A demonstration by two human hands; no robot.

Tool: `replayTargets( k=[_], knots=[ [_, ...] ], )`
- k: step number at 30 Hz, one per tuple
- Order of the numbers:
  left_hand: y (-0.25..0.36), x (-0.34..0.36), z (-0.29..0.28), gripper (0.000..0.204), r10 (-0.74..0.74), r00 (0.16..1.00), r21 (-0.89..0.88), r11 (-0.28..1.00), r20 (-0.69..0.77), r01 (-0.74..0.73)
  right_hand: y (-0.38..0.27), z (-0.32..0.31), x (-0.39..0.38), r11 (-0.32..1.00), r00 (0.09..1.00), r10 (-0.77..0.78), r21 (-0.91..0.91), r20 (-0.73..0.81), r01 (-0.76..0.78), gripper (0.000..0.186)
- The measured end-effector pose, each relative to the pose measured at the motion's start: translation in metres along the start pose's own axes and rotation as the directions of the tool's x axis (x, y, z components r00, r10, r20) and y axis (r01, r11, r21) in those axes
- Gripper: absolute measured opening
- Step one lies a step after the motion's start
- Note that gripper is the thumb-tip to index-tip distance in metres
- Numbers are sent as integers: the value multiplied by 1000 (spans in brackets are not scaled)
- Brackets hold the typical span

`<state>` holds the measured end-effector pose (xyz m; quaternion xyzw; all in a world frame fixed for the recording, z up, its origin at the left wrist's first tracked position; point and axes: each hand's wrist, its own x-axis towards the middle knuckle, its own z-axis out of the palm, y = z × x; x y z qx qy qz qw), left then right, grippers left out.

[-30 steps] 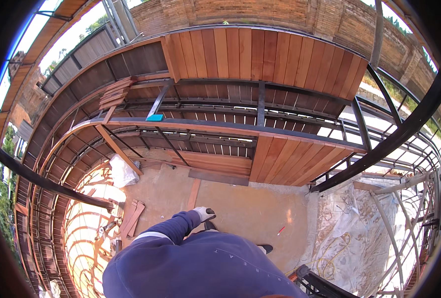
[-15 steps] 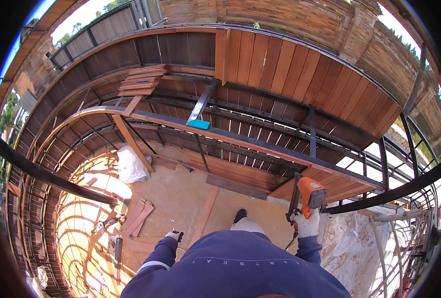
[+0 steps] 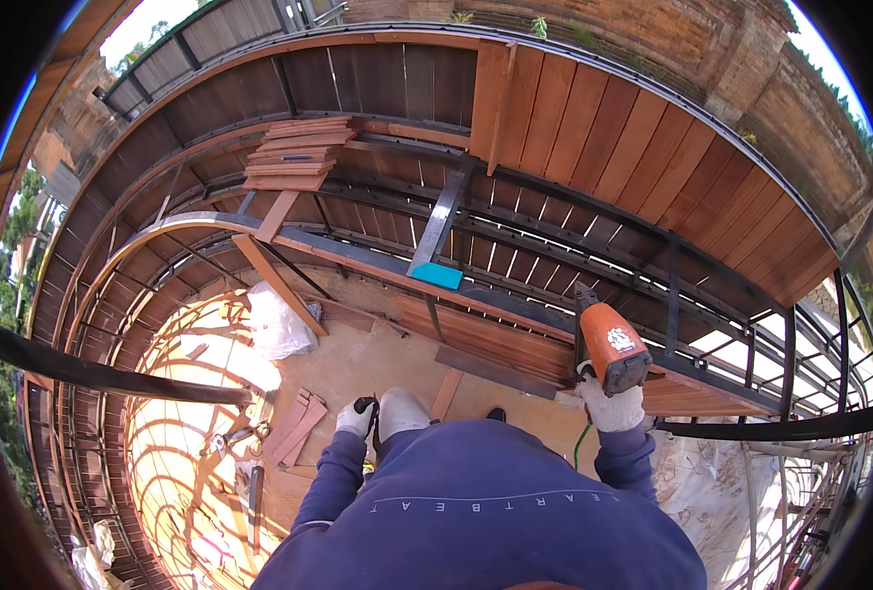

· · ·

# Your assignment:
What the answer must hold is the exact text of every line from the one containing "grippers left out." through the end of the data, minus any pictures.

# Written solution:
`<state>` holds the measured end-effector pose (xyz m; quaternion xyzw; all in a world frame fixed for the recording, z up, its origin at the left wrist's first tracked position; point and axes: each hand's wrist, its own x-axis towards the middle knuckle, its own z-axis out of the palm, y = z × x; x y z qx qy qz qw), left then right, grippers left out.

[-30 steps] 
[-15 steps] 
[+0 steps] 

For this exercise, the work is now complete.